== THE INPUT
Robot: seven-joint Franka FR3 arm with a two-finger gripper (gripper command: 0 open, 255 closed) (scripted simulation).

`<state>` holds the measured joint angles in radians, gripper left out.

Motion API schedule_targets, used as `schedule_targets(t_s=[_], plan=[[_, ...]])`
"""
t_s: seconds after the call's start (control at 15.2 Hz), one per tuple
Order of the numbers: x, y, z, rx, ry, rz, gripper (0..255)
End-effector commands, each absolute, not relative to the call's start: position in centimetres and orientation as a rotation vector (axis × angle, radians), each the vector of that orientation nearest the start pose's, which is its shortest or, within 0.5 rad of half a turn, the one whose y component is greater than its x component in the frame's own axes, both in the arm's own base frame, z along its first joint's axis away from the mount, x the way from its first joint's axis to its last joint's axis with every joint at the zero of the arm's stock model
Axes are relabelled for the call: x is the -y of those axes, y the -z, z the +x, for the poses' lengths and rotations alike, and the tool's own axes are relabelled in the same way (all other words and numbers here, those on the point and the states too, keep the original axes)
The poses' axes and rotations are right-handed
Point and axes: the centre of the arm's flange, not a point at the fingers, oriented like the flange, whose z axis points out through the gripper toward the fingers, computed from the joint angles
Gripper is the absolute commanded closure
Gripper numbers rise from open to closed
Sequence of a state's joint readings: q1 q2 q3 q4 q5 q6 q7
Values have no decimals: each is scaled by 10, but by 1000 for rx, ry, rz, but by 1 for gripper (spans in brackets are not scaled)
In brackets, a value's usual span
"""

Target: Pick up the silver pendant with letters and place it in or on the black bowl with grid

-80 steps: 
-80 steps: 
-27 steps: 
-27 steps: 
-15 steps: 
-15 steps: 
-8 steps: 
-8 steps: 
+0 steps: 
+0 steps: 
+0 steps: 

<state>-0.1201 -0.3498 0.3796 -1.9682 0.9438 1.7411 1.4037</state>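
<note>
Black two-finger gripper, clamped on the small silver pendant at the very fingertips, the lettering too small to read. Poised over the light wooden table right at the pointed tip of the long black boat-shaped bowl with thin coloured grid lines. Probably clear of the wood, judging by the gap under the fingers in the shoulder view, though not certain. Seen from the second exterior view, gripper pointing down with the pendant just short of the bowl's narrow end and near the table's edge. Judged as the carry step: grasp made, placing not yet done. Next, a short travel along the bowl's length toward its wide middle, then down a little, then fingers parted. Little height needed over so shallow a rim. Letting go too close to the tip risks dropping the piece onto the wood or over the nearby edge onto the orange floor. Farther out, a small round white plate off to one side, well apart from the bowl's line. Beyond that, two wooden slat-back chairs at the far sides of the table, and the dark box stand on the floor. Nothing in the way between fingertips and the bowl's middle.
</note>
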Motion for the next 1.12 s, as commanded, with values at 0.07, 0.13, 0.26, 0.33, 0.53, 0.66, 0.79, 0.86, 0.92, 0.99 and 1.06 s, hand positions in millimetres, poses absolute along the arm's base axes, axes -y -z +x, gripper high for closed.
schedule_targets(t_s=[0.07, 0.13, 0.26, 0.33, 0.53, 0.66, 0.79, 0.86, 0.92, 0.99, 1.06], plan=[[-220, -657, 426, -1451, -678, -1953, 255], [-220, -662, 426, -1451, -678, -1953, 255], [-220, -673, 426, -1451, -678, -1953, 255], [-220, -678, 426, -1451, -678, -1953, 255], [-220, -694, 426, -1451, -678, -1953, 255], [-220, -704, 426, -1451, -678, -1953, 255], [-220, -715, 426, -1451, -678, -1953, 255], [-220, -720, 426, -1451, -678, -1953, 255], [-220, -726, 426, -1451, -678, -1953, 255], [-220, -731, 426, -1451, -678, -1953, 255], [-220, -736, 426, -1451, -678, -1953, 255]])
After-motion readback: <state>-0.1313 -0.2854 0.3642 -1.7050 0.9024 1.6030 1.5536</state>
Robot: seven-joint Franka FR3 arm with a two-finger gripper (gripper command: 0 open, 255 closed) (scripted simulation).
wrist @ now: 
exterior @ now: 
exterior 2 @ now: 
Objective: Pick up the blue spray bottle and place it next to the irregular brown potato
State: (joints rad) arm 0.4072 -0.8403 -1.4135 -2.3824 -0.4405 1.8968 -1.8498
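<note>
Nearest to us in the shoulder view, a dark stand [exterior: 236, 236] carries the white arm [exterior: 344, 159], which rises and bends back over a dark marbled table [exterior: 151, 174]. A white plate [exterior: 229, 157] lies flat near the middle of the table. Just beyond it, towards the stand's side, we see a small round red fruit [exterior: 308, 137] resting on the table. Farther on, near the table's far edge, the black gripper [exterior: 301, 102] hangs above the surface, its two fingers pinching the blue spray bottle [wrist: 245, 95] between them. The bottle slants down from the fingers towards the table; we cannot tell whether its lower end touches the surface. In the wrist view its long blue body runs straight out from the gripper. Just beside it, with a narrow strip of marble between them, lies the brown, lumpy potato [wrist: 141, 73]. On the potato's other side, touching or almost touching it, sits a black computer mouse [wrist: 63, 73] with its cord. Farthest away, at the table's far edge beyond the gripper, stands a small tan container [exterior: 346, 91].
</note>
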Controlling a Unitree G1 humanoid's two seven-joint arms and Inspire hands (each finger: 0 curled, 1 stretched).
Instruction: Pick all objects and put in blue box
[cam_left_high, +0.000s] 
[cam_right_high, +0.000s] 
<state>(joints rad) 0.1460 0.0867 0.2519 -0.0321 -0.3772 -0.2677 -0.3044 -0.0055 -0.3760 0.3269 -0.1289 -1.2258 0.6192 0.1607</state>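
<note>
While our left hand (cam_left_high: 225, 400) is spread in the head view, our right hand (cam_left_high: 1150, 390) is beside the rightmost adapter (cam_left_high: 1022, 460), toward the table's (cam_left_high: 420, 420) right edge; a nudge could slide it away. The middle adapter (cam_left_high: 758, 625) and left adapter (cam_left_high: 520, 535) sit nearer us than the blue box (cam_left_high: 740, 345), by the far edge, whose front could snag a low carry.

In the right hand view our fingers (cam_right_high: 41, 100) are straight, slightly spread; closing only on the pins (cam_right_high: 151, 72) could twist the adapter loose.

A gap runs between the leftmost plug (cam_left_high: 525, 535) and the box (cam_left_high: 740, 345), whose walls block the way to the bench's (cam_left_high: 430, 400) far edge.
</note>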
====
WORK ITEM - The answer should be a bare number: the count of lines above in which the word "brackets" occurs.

EXERCISE RESPONSE - 2